» **Task requirements**
Look through the listing below for the string "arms". Show each line where it occurs.

» **Data section**
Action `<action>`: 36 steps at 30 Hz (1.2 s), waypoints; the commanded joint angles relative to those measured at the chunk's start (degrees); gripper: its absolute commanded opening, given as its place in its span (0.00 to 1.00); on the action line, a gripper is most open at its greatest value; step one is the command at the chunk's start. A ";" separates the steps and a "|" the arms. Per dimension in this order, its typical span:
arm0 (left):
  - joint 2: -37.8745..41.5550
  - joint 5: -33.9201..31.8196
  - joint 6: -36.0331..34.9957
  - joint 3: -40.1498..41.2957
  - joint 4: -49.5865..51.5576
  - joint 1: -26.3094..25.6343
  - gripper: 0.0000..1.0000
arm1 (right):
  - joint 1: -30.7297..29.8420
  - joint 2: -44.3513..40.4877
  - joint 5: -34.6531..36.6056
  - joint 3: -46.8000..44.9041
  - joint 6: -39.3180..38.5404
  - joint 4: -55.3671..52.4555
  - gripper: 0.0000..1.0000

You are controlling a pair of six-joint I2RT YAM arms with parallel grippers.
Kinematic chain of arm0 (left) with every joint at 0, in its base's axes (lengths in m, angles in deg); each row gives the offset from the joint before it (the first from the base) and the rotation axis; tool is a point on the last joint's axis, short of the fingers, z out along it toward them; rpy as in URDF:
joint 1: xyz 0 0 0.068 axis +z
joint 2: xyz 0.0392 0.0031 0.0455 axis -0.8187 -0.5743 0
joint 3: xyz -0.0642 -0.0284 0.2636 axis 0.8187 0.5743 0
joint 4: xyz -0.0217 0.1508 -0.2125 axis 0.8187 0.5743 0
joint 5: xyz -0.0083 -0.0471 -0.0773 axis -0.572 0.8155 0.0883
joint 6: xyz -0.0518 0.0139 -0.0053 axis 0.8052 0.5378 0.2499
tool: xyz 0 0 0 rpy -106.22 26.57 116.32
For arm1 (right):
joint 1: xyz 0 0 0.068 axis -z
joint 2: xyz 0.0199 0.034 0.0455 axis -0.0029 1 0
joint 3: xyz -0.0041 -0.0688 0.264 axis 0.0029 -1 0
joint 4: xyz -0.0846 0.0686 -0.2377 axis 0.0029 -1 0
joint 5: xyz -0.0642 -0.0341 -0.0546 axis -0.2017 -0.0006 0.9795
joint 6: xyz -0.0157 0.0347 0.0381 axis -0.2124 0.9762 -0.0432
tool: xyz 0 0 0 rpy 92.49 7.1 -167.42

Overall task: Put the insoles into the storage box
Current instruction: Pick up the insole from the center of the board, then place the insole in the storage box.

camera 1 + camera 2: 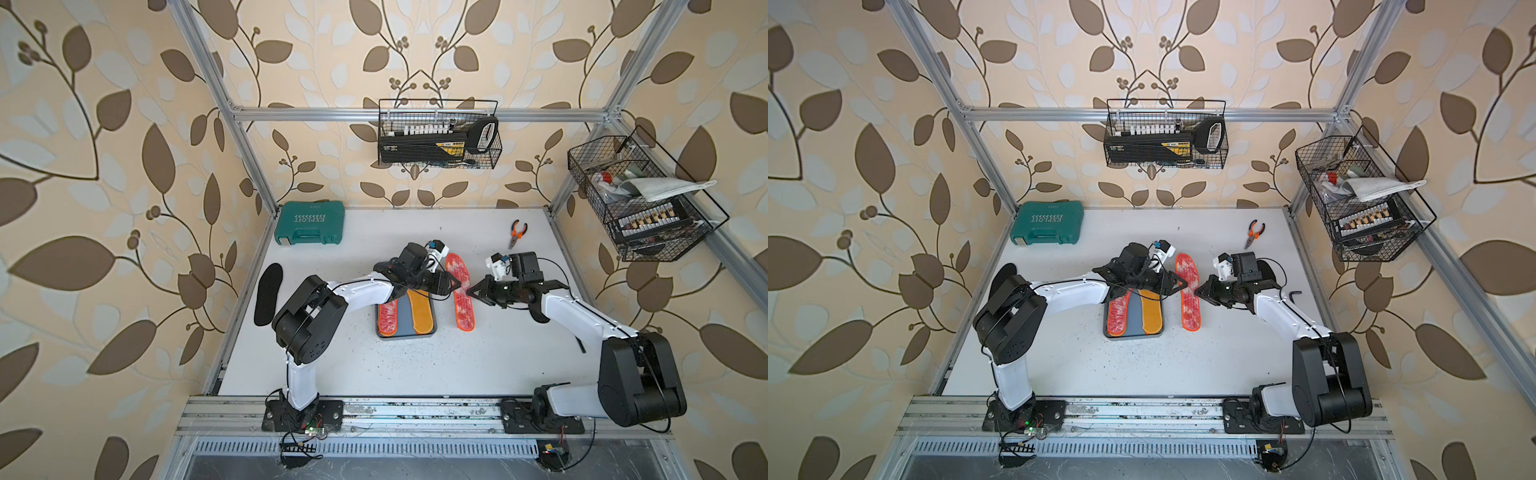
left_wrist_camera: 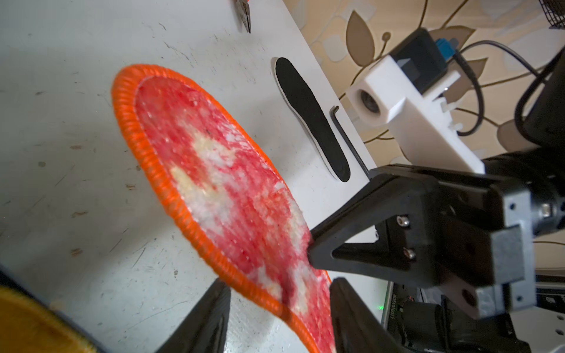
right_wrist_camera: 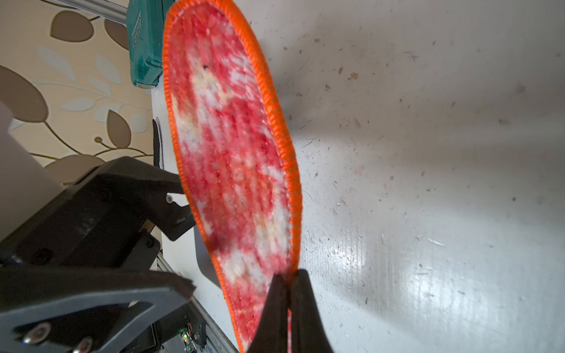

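Note:
The blue-grey storage box (image 1: 404, 322) sits mid-table and holds a red-white insole (image 1: 388, 318) and a mustard-yellow insole (image 1: 420, 316). To its right, another red-white insole (image 1: 460, 291) with orange edging is raised off the table. My right gripper (image 3: 289, 305) is shut on its right edge. My left gripper (image 2: 279, 318) is open, its two fingers either side of the opposite edge with a gap showing. A black insole (image 1: 268, 299) lies at the table's left edge. Another black insole (image 2: 312, 119) lies near the right edge, mostly hidden by the right arm in both top views.
A green tool case (image 1: 311, 223) stands at the back left and orange-handled pliers (image 1: 517, 232) lie at the back right. A hex key (image 2: 348, 137) lies beside the right black insole. Black wire baskets (image 1: 438, 135) (image 1: 640, 199) hang on the back and right frame.

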State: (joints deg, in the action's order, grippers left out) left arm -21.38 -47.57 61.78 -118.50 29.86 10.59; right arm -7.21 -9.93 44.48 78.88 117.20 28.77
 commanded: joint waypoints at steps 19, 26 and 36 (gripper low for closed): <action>4.91 -0.83 0.88 -3.69 7.35 -0.55 0.00 | -0.10 -4.30 1.15 0.13 -1.99 -0.24 0.28; 15.71 -3.77 2.56 0.79 12.45 0.68 0.00 | -0.18 -9.74 4.16 -0.57 -4.01 -0.02 0.59; 31.01 3.60 8.17 17.75 8.56 14.19 0.00 | -5.10 -9.70 4.02 -4.52 -6.52 11.34 0.68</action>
State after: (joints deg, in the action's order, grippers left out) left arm 7.75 -48.03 68.27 -104.25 40.97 22.22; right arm -9.49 -20.48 48.52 75.38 113.13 34.87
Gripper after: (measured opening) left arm 0.065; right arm 0.678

» **Solution to the problem**
Action `<action>`: 36 steps at 30 Hz (1.2 s), waypoints; the commanded joint angles relative to those measured at the chunk's start (degrees); gripper: its absolute commanded opening, given as its place in its span (0.00 to 1.00); on the action line, a gripper is most open at its greatest value; step one is the command at the chunk's start. A ";" separates the steps and a "|" the arms. Per dimension in this order, its typical span:
You are controlling a pair of six-joint I2RT YAM arms with parallel grippers.

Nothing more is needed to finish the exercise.